The ruling football body FIFA is looking into the case of hundreds of football fans who missed the World Cup semifinal between Spain and Germany in Durban Wednesday evening after their planes were turned back because of overcrowding on the tarmac.
"It is a bit too early to make a statement because this happened only last night, but we're looking at the matter and may consider a compensation for genuine cases," said FIFA spokesman Nicolas Maingot.
Wednesday night saw chaotic scenes at Durban's new King Shaka International airport, where charter planes carrying VIPs squatted the parking bays of scheduled carriers, causing several planeloads of fans to miss the game after being diverted back to Johannesburg.
The charter planes were supposed to drop off their passengers at the new airport and then park at Durban's decommissioned old international airport, 60 kilometres away, for the duration of the game before returning to fetch their clients.

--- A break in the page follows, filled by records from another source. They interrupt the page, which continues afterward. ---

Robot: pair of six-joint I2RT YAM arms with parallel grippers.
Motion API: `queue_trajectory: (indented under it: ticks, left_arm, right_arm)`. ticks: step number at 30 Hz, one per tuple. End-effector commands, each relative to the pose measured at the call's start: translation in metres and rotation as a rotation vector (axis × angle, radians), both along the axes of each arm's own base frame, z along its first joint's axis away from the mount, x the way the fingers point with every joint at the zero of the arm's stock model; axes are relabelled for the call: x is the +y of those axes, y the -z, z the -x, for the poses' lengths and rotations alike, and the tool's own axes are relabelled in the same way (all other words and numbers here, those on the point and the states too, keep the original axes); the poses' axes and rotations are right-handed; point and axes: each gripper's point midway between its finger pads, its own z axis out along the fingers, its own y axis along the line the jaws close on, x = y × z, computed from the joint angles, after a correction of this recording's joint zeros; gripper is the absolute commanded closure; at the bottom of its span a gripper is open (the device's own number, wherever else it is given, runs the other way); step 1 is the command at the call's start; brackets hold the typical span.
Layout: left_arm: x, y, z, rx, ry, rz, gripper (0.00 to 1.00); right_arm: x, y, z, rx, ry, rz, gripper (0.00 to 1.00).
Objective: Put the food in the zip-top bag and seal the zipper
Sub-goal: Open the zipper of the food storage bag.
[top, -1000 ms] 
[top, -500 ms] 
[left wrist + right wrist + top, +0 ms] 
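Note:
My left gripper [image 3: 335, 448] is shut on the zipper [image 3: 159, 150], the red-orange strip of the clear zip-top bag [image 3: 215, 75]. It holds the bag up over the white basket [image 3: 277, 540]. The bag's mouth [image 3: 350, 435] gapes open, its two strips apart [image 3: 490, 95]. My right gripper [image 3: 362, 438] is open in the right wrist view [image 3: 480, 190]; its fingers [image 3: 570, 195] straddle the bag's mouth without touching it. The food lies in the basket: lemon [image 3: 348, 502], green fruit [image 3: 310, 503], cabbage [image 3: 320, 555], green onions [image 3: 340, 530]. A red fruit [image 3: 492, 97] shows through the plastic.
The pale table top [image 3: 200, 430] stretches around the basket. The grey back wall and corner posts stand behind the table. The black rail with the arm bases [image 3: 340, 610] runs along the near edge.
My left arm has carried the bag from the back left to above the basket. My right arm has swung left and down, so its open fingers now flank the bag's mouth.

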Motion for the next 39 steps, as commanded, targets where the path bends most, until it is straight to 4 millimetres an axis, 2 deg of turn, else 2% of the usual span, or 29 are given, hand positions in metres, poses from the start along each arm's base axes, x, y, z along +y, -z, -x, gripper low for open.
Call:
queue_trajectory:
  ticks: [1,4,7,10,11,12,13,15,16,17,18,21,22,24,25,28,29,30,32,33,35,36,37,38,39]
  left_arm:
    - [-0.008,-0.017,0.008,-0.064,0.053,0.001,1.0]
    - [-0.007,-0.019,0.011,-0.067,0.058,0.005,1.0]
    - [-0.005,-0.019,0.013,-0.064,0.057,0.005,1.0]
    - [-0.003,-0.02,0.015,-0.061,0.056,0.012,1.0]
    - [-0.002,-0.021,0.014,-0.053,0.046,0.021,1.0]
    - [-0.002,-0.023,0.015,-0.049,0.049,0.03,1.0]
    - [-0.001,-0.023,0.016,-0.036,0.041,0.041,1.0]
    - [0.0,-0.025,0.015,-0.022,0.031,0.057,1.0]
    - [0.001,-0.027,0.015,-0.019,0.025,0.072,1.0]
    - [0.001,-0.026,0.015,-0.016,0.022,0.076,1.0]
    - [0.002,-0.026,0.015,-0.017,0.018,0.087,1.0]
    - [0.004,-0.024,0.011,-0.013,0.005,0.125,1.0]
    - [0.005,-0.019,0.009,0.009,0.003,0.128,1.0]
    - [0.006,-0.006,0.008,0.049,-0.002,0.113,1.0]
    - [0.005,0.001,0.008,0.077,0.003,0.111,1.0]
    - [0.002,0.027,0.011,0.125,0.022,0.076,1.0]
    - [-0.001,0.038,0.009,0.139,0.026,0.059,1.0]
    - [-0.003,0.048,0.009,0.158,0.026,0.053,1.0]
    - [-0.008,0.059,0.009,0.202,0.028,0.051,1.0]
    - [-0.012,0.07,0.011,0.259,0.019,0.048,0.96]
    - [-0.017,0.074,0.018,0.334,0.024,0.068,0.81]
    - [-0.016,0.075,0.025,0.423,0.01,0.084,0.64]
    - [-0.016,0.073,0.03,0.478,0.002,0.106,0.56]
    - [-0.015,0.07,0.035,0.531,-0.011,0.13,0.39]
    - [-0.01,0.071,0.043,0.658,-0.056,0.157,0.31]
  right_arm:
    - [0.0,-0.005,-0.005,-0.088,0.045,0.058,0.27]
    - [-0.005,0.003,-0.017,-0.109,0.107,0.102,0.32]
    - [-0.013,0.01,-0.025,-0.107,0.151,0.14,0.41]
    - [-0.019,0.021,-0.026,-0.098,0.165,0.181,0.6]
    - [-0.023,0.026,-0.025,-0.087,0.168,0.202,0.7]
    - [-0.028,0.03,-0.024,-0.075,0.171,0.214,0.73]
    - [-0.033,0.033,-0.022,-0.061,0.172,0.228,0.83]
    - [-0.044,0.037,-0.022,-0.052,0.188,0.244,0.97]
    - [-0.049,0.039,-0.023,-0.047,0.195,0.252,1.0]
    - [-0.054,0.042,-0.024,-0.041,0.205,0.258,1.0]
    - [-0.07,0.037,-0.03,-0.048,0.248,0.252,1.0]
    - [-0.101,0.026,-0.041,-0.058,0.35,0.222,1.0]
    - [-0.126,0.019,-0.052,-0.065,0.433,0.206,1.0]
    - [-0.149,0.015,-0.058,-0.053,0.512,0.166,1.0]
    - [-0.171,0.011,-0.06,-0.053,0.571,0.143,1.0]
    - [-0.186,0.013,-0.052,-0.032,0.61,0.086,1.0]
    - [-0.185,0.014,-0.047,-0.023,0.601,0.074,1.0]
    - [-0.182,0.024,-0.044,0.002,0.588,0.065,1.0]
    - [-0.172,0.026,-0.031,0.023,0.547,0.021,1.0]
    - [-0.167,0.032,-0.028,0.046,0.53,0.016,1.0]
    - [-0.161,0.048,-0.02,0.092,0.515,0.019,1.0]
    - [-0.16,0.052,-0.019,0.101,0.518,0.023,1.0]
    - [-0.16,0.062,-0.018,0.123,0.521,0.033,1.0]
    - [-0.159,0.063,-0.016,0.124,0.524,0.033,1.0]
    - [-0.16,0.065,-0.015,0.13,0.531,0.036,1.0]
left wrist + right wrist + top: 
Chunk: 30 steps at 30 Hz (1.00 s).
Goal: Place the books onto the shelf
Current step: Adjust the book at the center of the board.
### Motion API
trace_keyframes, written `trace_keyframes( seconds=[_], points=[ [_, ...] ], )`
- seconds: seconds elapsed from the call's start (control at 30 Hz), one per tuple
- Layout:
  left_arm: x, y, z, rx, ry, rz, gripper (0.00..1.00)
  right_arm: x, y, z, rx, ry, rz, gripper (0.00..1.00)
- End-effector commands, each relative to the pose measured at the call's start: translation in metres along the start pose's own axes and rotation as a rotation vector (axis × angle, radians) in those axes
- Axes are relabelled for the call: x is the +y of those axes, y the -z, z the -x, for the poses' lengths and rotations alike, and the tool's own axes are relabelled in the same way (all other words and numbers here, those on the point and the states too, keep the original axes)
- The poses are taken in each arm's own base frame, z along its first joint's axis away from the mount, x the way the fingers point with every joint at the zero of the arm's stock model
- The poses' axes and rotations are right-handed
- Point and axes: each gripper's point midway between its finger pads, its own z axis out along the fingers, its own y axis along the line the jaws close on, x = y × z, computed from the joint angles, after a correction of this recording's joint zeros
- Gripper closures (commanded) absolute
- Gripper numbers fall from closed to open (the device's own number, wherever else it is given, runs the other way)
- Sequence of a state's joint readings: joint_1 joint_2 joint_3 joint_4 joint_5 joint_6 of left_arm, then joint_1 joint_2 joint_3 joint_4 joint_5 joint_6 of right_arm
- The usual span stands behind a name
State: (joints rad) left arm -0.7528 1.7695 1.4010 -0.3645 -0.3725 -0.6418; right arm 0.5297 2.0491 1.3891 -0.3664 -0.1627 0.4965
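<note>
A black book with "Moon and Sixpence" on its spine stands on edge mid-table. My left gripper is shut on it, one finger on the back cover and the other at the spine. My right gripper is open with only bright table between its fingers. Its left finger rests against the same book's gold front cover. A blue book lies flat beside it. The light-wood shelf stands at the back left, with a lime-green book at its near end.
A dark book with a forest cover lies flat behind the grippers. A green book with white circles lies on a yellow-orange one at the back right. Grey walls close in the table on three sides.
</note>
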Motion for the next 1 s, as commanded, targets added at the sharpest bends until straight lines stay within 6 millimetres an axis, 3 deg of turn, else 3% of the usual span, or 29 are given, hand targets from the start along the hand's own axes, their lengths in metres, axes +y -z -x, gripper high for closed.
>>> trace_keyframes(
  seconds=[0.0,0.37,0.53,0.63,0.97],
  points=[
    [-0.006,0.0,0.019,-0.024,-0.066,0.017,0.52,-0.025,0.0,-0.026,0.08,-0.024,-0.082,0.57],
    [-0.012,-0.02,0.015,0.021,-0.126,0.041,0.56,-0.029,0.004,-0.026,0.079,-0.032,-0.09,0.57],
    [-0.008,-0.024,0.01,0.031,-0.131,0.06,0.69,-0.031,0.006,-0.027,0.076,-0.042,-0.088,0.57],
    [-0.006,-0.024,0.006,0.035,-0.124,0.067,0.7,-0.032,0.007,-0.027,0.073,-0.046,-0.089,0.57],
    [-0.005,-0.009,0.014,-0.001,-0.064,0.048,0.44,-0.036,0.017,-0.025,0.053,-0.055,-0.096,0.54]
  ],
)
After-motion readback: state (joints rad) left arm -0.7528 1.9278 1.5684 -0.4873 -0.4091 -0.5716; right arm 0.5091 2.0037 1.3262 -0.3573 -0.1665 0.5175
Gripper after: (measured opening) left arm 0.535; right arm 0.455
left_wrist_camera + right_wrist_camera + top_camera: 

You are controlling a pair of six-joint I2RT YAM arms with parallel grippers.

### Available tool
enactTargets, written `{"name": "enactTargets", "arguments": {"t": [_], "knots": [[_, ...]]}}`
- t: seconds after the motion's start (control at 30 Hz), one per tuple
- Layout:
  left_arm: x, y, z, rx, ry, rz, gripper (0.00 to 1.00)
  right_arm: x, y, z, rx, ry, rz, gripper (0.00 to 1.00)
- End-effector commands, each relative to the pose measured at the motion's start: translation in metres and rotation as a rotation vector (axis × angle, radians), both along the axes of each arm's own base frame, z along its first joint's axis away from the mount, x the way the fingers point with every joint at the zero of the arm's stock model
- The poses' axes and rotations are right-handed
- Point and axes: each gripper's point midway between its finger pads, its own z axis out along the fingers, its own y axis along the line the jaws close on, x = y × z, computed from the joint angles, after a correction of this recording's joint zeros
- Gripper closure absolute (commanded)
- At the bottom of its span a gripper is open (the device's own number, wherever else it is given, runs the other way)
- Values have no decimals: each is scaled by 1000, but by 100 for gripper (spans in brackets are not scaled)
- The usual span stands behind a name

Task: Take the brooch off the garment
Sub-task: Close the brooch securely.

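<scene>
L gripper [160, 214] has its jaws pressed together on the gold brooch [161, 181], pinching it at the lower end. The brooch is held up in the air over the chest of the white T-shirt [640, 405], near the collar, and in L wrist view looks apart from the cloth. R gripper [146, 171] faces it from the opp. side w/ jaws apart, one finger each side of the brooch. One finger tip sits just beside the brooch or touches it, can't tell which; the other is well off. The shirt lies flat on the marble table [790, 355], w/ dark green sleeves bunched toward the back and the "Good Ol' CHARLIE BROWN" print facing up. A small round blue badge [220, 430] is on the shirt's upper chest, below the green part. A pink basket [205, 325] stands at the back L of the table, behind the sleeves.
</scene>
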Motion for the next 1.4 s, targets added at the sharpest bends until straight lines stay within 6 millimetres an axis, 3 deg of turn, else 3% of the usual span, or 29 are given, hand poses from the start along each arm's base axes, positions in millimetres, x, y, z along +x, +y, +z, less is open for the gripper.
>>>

Instead, some charter pilots refused to continue on to the old airport, meaning scheduled flights which had booked the landing bays couldn't land, according to Bongani Maseko, an official of South Africa's airports company.
Top official of the World Cup organising committee, Jermaine Craig, also blamed bad weather for the hitches but said that overall the organisers have handled the large volume of traffic well since the competition kicked off.
"We have handled the traffic volumes extremely well and so are proud of the work we have done in this respect," said Craig.